PROBLEM TO SOLVE:
Only one stretch of the data below should be repeated: the lines from the line containing "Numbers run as" through the line containing "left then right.", inclusive, exactly as they are.

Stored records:
---+---
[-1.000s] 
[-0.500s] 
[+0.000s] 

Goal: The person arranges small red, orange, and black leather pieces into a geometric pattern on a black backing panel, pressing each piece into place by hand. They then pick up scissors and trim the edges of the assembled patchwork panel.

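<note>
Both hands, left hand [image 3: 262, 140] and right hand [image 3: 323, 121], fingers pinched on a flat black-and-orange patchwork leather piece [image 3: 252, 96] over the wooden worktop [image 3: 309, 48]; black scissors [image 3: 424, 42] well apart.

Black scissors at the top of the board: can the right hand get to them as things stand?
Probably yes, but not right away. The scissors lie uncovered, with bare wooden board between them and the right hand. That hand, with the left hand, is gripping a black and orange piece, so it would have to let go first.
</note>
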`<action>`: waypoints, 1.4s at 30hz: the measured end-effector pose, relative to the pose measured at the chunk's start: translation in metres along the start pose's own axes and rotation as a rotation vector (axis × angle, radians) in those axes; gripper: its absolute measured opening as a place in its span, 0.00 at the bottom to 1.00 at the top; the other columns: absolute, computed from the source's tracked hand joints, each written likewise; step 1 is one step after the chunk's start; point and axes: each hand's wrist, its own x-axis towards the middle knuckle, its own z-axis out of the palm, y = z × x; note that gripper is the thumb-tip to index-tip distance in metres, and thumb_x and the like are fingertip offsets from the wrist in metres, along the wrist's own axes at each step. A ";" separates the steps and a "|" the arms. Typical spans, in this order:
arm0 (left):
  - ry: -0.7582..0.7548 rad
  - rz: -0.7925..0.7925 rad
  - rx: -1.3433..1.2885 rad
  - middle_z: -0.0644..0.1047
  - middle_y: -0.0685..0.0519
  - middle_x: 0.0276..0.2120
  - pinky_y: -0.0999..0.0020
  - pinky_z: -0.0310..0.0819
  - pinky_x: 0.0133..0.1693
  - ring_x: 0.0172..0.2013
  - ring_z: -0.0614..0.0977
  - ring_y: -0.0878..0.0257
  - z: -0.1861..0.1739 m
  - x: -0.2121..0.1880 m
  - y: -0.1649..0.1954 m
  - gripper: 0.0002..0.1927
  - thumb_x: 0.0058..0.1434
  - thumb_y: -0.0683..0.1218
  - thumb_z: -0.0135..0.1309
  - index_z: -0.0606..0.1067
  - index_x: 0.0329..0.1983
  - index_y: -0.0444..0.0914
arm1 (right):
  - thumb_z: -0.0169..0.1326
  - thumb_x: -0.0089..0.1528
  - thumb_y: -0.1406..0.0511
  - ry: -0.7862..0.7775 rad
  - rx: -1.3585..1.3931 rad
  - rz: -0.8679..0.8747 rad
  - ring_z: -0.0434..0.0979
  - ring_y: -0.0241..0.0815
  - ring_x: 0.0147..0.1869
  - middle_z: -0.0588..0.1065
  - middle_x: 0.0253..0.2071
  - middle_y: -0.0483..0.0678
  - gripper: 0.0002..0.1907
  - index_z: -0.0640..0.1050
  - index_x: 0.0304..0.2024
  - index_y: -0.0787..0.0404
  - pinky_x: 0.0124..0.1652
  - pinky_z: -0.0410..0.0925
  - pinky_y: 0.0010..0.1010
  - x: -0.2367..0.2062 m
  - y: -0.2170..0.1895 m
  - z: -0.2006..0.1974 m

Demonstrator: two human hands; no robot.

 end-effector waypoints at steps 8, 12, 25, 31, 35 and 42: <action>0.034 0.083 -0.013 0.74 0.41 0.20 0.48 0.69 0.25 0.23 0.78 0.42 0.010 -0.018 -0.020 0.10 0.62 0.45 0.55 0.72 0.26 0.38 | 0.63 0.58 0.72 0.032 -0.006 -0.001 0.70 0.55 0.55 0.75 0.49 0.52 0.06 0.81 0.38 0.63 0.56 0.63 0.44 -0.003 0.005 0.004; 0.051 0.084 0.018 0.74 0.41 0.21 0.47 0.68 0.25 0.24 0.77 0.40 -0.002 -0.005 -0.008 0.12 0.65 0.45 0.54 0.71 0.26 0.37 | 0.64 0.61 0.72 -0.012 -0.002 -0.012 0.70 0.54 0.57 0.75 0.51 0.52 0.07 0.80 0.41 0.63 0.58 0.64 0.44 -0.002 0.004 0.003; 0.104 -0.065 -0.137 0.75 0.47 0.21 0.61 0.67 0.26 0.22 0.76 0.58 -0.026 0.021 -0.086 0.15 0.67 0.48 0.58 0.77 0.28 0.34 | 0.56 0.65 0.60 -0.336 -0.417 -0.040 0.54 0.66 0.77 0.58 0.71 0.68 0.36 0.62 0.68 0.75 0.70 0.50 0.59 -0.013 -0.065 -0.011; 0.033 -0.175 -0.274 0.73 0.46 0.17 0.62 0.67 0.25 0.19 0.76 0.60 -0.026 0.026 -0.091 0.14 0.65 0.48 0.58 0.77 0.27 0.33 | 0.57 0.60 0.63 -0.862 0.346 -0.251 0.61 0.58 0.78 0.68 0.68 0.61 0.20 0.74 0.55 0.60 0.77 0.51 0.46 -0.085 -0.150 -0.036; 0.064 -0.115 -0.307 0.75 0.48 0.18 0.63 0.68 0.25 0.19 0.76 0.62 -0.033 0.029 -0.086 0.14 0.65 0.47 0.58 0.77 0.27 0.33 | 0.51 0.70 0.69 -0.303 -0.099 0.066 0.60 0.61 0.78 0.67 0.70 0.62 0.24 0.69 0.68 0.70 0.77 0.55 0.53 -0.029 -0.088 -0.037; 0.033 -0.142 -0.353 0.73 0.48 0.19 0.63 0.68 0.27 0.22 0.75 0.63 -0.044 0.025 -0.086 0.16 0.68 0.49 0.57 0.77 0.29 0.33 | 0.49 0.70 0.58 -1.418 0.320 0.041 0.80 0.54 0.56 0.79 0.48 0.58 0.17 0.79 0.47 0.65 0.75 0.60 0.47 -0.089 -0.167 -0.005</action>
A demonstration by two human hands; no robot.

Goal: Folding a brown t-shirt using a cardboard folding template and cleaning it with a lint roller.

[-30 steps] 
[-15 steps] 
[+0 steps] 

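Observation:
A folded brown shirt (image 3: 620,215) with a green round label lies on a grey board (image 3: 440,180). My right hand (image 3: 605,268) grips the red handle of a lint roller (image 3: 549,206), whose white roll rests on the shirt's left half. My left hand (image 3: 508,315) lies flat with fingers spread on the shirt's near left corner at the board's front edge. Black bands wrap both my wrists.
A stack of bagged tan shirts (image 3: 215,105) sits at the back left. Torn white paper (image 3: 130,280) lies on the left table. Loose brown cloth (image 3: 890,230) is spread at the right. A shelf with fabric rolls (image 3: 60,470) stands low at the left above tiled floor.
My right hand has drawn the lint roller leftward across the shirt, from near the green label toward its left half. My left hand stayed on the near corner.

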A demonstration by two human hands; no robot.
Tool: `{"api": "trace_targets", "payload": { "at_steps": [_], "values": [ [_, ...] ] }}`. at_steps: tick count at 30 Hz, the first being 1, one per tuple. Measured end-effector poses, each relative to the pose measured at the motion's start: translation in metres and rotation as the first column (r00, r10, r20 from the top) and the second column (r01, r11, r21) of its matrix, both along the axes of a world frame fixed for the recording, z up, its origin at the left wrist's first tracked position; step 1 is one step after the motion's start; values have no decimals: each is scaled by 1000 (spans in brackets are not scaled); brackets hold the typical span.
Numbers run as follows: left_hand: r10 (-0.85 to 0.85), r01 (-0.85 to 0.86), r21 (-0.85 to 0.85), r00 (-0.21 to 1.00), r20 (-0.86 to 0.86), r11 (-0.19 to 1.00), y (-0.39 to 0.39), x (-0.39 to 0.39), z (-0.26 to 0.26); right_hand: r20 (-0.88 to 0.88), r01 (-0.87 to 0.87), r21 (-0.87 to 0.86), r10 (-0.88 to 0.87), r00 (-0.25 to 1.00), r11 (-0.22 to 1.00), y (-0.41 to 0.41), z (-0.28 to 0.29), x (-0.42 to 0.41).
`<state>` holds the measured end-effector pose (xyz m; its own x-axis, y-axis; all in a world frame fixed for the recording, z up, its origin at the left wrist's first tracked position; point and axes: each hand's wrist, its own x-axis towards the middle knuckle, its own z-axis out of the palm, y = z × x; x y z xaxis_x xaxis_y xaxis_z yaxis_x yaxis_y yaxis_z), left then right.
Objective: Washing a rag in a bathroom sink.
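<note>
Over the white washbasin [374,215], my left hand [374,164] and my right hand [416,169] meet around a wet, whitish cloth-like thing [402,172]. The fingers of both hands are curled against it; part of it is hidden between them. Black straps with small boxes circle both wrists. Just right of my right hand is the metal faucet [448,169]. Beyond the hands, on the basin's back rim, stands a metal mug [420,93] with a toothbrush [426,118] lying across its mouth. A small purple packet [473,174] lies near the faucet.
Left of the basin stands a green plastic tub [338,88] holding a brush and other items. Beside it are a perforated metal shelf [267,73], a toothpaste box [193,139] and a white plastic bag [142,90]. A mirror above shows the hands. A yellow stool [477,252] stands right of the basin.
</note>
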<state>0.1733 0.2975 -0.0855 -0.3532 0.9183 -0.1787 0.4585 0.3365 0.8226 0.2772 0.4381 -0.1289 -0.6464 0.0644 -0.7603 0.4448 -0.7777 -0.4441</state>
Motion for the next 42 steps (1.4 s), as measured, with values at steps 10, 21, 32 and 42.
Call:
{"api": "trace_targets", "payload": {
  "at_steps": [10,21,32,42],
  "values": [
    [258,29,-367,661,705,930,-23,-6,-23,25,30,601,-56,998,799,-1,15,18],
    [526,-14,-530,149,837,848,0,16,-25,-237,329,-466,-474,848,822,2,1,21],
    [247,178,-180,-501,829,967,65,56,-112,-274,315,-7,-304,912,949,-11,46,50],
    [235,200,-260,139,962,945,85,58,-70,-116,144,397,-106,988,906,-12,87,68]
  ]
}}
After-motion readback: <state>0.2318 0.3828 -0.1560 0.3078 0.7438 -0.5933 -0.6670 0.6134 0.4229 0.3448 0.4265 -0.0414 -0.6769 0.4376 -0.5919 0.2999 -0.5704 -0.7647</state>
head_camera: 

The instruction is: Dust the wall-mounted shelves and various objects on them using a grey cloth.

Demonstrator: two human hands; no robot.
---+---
EXERCISE ANSWER:
Numbers run as follows: left_hand: r10 (-0.85 to 0.85), r01 (-0.85 to 0.86), r21 (-0.85 to 0.85), r00 (-0.21 to 1.00), r20 (-0.86 to 0.86), r11 (-0.19 to 1.00), y (-0.39 to 0.39), x (-0.39 to 0.39), z (-0.26 to 0.26); right_hand: r20 (-0.88 to 0.88), r01 (-0.87 to 0.87), r21 (-0.87 to 0.86), r10 (-0.88 to 0.87), r00 (-0.25 to 1.00), r11 (-0.22 to 1.00), y (-0.41 to 0.41), z (-0.28 to 0.29), x (-0.42 to 0.41).
`<state>` holds the measured end-effector pose (xyz m; its own x-axis, y-axis; all in a world frame fixed for the recording, z up, its origin at the left wrist's first tracked position; point and axes: each hand's wrist, its own x-axis towards the middle knuckle, its own z-axis out of the palm, y = z × x; x y z xaxis_x xaxis_y xaxis_z yaxis_x yaxis_y yaxis_z), left then right.

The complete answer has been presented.